_The task_
Find the line with "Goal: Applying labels" in the entries below, then output every line from it down to the line with "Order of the", exactly and with no pictures.

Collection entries
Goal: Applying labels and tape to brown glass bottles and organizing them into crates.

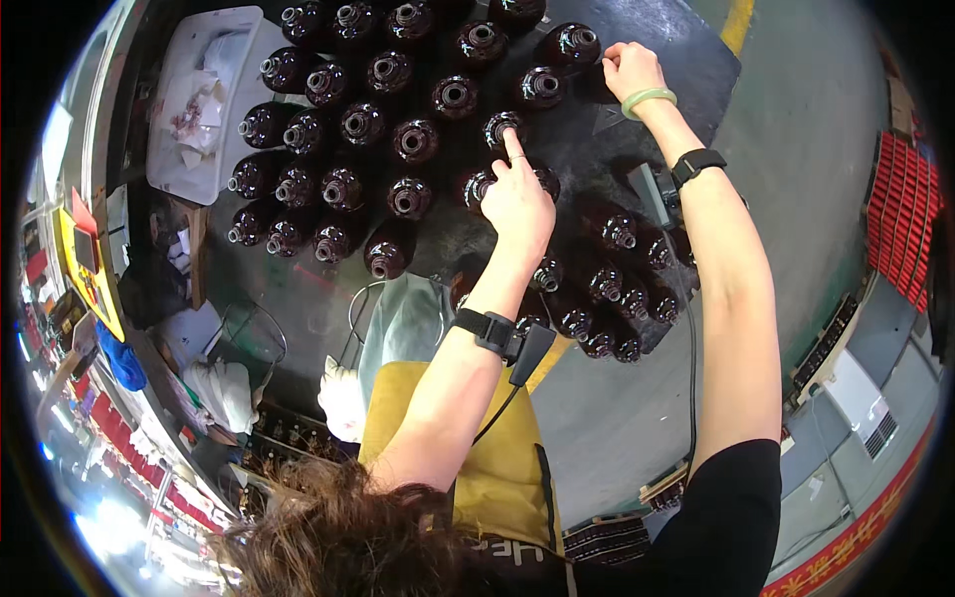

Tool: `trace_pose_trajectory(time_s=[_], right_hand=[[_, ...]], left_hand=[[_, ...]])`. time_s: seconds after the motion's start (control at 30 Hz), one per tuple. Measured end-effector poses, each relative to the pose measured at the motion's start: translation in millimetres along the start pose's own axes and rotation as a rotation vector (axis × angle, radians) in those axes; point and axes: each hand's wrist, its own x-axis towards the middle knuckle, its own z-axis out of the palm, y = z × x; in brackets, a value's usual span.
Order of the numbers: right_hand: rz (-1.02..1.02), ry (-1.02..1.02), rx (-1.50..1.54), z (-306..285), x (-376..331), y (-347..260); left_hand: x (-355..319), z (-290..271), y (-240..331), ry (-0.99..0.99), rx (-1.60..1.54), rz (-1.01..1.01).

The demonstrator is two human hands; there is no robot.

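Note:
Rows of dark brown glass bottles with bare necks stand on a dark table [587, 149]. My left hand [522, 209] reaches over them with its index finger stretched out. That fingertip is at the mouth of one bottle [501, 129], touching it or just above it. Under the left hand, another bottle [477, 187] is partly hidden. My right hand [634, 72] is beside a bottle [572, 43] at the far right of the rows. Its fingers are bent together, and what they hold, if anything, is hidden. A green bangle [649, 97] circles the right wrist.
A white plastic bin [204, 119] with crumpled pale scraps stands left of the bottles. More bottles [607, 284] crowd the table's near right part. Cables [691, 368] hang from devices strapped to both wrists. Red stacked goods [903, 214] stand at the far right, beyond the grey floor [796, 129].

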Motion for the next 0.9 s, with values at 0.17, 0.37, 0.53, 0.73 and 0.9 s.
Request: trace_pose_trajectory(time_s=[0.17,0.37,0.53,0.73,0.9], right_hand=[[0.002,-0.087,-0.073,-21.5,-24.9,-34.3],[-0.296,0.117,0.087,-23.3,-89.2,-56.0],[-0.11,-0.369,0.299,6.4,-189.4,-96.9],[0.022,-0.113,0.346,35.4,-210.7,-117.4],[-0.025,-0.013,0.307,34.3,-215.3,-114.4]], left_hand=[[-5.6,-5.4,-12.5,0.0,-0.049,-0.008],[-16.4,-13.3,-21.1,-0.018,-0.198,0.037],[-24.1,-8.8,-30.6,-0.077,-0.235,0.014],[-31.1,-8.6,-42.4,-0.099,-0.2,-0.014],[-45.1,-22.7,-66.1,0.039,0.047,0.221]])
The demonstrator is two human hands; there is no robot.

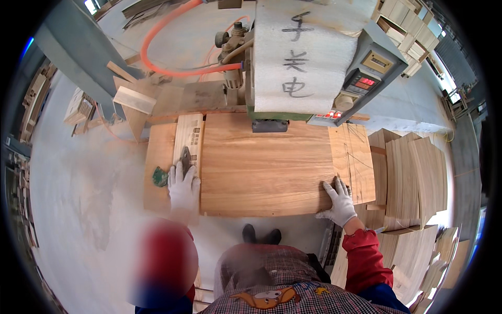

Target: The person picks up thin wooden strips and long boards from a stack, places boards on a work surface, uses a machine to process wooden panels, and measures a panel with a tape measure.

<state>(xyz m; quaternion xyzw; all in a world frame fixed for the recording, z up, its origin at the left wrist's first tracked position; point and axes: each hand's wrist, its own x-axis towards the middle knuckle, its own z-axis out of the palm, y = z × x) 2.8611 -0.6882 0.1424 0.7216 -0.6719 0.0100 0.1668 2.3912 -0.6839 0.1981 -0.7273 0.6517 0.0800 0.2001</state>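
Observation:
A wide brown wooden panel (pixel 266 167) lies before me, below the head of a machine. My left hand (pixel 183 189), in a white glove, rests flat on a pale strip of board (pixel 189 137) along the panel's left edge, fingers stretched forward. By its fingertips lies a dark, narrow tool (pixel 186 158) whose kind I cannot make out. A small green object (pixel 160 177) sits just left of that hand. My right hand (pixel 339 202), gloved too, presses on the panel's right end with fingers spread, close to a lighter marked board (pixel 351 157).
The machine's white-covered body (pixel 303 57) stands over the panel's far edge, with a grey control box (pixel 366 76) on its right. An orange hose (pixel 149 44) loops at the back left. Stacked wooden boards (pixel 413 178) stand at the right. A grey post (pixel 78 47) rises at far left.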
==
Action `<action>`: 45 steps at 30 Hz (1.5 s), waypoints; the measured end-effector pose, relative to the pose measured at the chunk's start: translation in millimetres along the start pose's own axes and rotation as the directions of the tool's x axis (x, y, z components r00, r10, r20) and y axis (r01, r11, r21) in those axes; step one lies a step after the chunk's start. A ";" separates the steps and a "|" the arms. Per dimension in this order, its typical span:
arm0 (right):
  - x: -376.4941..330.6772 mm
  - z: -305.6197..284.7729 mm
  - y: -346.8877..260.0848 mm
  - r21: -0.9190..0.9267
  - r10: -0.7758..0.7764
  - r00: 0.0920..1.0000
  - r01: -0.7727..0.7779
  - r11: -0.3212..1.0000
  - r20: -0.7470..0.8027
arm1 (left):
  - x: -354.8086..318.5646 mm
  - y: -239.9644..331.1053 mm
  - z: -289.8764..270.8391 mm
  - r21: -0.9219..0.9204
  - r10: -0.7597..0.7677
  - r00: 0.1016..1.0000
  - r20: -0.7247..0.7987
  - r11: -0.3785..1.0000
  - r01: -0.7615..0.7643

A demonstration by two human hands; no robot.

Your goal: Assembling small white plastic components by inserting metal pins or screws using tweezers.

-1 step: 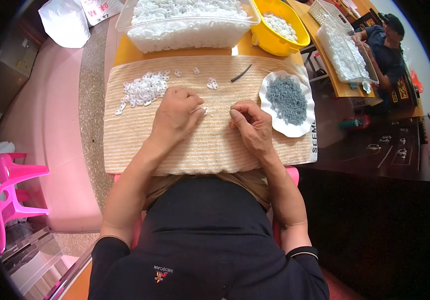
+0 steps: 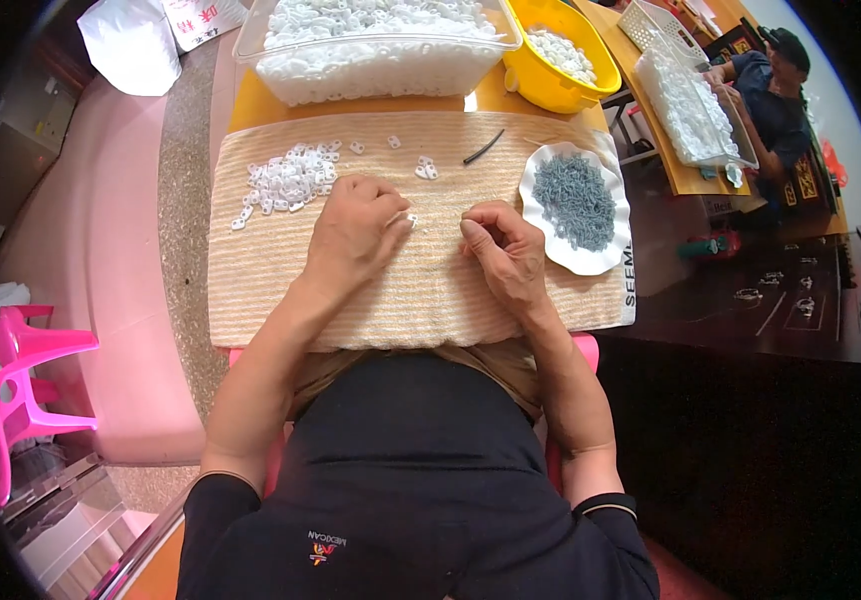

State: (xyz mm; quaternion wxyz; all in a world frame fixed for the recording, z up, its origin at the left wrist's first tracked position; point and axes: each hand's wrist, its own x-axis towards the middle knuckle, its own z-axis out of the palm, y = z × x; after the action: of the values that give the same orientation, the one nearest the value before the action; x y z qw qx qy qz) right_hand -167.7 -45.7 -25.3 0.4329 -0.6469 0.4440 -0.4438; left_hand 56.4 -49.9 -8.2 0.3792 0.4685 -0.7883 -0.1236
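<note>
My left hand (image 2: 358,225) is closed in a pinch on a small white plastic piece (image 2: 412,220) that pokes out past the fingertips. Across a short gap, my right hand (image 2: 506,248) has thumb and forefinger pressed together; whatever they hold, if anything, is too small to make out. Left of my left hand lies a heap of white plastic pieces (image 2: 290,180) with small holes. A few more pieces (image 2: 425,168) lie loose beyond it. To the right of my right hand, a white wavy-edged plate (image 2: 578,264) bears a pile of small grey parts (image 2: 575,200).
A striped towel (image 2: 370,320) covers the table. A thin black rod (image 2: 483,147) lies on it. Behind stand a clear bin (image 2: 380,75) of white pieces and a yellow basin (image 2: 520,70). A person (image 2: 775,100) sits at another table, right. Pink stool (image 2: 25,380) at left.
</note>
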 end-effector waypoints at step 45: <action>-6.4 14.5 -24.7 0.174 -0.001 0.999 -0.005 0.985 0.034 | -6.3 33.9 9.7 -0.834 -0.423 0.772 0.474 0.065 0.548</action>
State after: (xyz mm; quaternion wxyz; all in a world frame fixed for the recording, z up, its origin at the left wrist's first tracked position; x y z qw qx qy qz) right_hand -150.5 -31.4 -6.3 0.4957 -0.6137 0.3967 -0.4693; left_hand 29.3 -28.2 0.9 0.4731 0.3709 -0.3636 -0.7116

_Result for this task_
Goal: Applying labels and tape to brown glass bottles and organizing them into crates.


Tool: `trace_pose_trajectory(time_s=[_], right_hand=[[_, ...]], left_hand=[[_, ...]])`. time_s: seconds after the motion's start (control at 30 Hz), one per tuple. Measured end-effector poses, each relative to the pose measured at the motion's start: translation in millimetres along the start pose's own axes and rotation as a rotation vector (axis × angle, radians) in those axes; point and axes: each hand's wrist, its own x-axis towards the middle knuckle, its own z-axis out of the palm, y = z × x; in brackets, a value's usual span.
Order of the numbers: right_hand: rz (-1.02..1.02), ry (-1.02..1.02), rx (-1.50..1.54), z (-306..285), x (-376..331), y (-347..260); left_hand: x (-355..319), z (-290..271), y (-240..331), ry (-0.99..0.99), rx (-1.60..1.54), rz (-1.01..1.01).

With this, the exercise is finished.